Поразительная нетерпимость Его ко всему что бежит, иногда выводила меня настолько, что я сама начинала бегать по квартире, при этом судорожно вздымая к небу руки и произнося короткие фразы, которых Он всё равно никогда бы не понял. Возможно, в силу отсутствия у Него самого органа, заведующего пониманием, а, может быть, Он просто этих самых фраз не слышал.
Я придумала Его год назад. Как сейчас помню, я тогда отмечала очередной, а, скорее всего, внеочередной из своих дней рождений, которые время от времени случались, и, случившись, нагоняли на меня такую тоску, что я всякий раз хотела выброситься в окно, но высота 113 этажа заставляла меня отказаться от этой идеи, и я пыталась занять себя чем-нибудь другим: например, в миллионный раз взглянуть на свою великолепную коллекцию сушёных паучков или бабочек, а то и гусениц, если бы такая коллекция у меня была.
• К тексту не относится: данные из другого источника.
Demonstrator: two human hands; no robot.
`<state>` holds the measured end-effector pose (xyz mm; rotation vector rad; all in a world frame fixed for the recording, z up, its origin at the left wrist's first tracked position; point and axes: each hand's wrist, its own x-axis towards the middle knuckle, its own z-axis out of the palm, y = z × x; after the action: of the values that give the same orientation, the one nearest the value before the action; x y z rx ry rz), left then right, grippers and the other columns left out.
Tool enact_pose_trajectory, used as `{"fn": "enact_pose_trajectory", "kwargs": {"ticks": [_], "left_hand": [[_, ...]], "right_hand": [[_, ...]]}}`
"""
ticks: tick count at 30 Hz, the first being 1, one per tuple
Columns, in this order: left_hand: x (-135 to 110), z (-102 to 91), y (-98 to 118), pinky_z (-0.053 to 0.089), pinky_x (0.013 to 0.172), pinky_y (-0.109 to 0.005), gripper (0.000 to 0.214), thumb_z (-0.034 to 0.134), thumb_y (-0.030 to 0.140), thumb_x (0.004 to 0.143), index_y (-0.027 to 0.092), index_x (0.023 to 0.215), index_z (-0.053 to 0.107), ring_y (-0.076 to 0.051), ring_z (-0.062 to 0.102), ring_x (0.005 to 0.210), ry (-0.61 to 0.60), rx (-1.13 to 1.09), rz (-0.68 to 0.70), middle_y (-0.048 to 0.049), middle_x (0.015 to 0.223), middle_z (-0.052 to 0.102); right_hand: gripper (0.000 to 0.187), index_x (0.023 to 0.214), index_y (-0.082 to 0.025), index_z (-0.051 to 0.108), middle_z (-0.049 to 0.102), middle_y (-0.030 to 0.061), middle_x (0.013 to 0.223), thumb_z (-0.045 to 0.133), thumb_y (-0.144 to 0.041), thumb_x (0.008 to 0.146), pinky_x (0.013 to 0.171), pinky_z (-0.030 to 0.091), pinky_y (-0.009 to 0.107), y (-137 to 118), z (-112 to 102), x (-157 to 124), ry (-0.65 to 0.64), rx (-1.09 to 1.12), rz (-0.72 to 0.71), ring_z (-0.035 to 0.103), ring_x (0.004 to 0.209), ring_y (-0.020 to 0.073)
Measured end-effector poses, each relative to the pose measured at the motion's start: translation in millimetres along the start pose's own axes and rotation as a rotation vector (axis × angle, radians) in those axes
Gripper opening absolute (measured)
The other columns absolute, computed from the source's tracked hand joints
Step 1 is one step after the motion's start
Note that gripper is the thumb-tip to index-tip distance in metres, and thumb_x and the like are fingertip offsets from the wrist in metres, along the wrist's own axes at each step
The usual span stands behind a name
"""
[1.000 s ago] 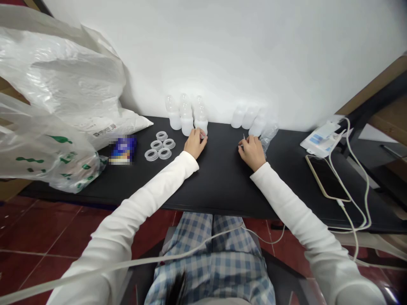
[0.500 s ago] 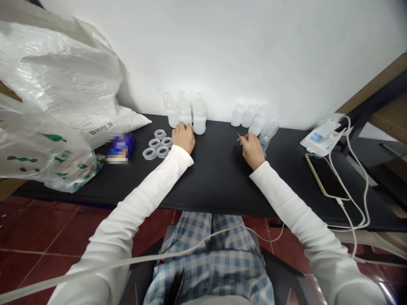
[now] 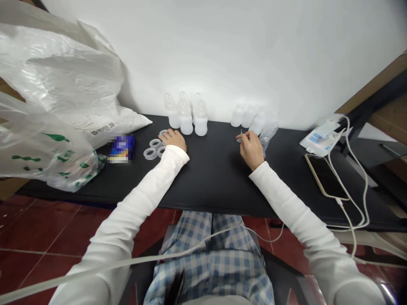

В тот самый день, когда на меня обрушилось осознание реальности, осознание правды и того, что я в очередной раз рождена в этом бесстыжем, гнусном, грязном, пыльном, липком, рыжем осенью и сером зимой, водосточном, сухом, пресном, гадком и совершенно ненавистном мне городе, я придумала Его.
Сначала я посадила Его на подоконник и спела Ему одну из тех мелодичных колыбельных, что ещё в прошлом веке пела удочерившая меня старушка, которая жила неподалёку от того места, где я была рождена впервые. Он только грустно взглянул в мои ещё более грустные глаза, и я поняла, что петь Ему не стоит. Замолчала. Попыталась начать ненавязчивую беседу в стиле " Как Вам нравится эта погода!", но грусть в Его миндальных глазах стала принимать такие масштабы, что вместо разговора со мной приключилась истерика и, падая на пол, я потянула Его за собой. Какое-то время мы бессмысленно катались по полу и визжали, напоминая маленьких детишек, которыми, в сущности, и были, если бы только не морщины, так безбожно исказившие наши лица. Мы пели колыбельную той самой старушки; ели громадного размера клубнику, посыпая её сахарным песком; декламировали наиболее полюбившиеся нам произведения английских поэтов 15 века; щёлкали пультом дистанционного управления, переключая телевизионные каналы; и в общем веселились вовсю. Когда какое-то время истекло, произошло самое главное - мы познакомились.
С тех пор в моей жизни переменилось абсолютно всё. Я даже каким-то образом выяснила, что живу не на 113-ом, а на 114-ом этаже, отчего мне стало весело, а Ему грустно, и мы долго пересчитывали паучков, сидя на газовой плите, и спорили о том, сколько их в моей коллекции, так как ни Он, ни я не могли запомнить число, которое образовывалось в результате пересчитывания. Переменилась также скорость моей рождаемости. Она участилась настолько, что теперь внеочередные дни рождения наступали так часто, что я не успевала их запоминать, и память моя от такой работы иссякла. Оставшись в беспамятстве, я помнила только Его, потому что Он всегда сидел на подоконнике, и уже порядком надоел мне своим пением, ведь единственной песней, которую он знал, была всё та же колыбельная удочерившей меня старушки, а её я слышать уже была не в состоянии. И тогда я чем-нибудь в Него запускала, а Он запускал этим в меня, и так мы коротали долгие зимние вечера, разбрасывая по квартире острые предметы, одежду, мои украшения, записные книжки, посуду, овощи, фотографии, сапоги, телефонные трубки, тапочки, часы, пустые коробки и наполненные водой сосуды, и даже паучков, которые то и дело попадались под руку.
Он всегда уставал первым и прекращал петь колыбельную, а я, удовлетворённая своей победой, начинала ласкать Его, и мы долго занимались любовью прямо на подоконнике. После, я уходила в свою комнату, а Он оставался неподвижен, толи от удовольствия, толи от отвращения, которое, как Он говорил, всегда питал к существам подобным мне.
А ещё Он страдал поразительной нетерпимостью ко всему, что бежит. Будь то время, поезд, человек, собака, вода или ещё невесть что. И однажды я проснулась и поняла, что подоконник пуст. Мне даже не пришлось это увидеть, я всё равно слепа от рождения. Я поняла это по отсутствию Его голоса, который каждое утро пел убаюкивающую меня песню.